Dado que
Panivino lo estaba poniendo a caldo, Tirso Terco se encomendó al bendito Eolo,
que nunca le había negado un soplo de aire fresco ni en la más cruel de sus
adversidades. Parece que el dios vino en su ayuda, pues de pronto las
acometidas de Marcelino cambiaron de naturaleza. Una vez abierto camino, lo que
eran tirones y dolores tornaron primero en un vago cosquilleo y luego en
glorioso vaivén.
De pronto se
obró el prodigio, las fieras acometidas de Panivino mudaron en olas de placer
que lo embargaban. Aquella llama de amor vivo que lo traspasaba por entero
mostró al postrado caballero verdades nunca antes presentidas. Ardió por entero
y por primera vez de amor del que da vida, del amor que nace de dos cuerpos que
se encuentran. Todo su entendimiento quedó en suspenso, atento nada más al
fuego que lo consumía y que le informaba de cuán necio había sido hasta la
fecha, yendo a buscar el amor donde no se hallaba. Rendido a la sabrosa verga
de Marcelino se dio sin dejar cosa, se dijo que en lo sucesivo solo amar sería
su oficio, que dejaría las gestas caballerescas y se olvidaría de la ingrata de
Brisilda, que nunca supo su amor corresponder y que posiblemente no estuviera
tan bien dotada como Marcelino, y abrazaría el amor viril.
Las
andanadas de Panivino estaban por hacerle perder el seso. Nunca había abierto
tanto los ojos, y no solo los de la cara, ni llegado tan lejos en la
comprensión de los misterios de este mundo. Después de haberle dado a modo a su
manubrio, el marqués de las Arrimadas se arrimó a Panivino y le metió su verga
sin mayor protocolo.
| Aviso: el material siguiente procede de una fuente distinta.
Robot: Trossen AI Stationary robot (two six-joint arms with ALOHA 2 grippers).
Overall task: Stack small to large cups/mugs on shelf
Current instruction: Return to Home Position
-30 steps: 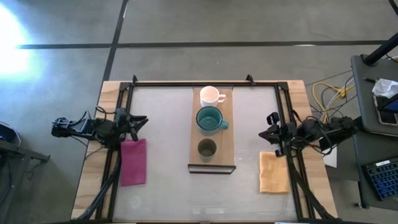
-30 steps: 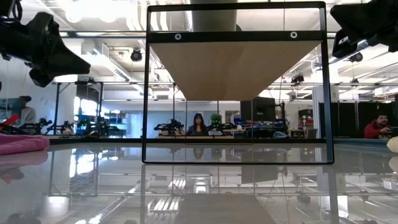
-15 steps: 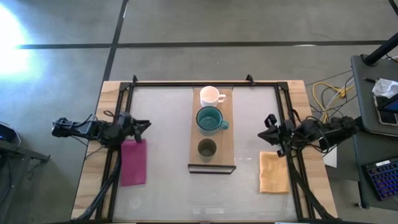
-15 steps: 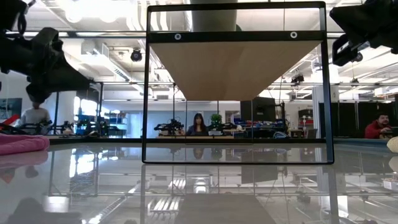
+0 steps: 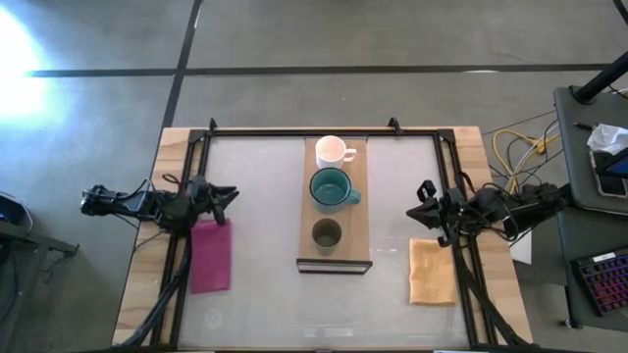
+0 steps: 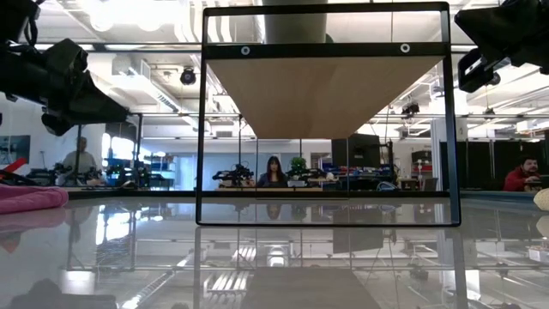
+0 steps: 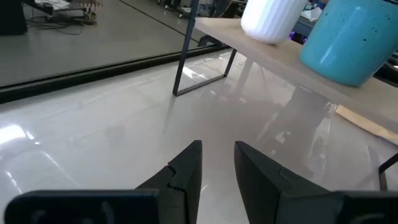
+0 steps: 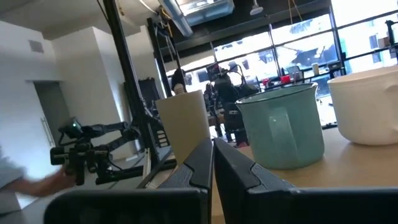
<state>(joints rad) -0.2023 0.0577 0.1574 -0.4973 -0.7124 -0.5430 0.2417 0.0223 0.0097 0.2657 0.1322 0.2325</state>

De esta entrelazada manera aquella santísima trinidad
empezó a remar en la misma dirección, proa contra popa. Rumor de liras, cantos
de sirenas, batir de alas, a Tirso se le antojó que las puertas del paraíso se
le abrían de par en par. Gozó como solo Ganímedes pudiera hacerlo en el
banquete de los dioses, pudo contemplar la divinidad en todo su esplendor un
momento antes de que el placer lo tomara por completo y perdiera el poco
sentido que le quedaba, yaciendo rendido y olvidado de todo en la desordenada
alcoba.
Por tercera
vez en aquella agotadora jornada Tirso había caído en los brazos de la
inconsciencia, la última de placer colmado. A pesar de dormir con un ojo
abierto, la del alba sería cuando el caballero volvió en sí, solo en su nido de
amor. Despertó con el nombre de Marcelino en sus labios, más nadie acudió a su
demanda. También había zarpado el secretario de la Mar Oceana, dejándolo
anegado de tristeza. Ahora que había conocido el verdadero amor, ahora que por
fin había encontrado su vocación, se encontraba naufrago y desdeñado, vertiendo
lacrimosas querellas en soledad de amor herido.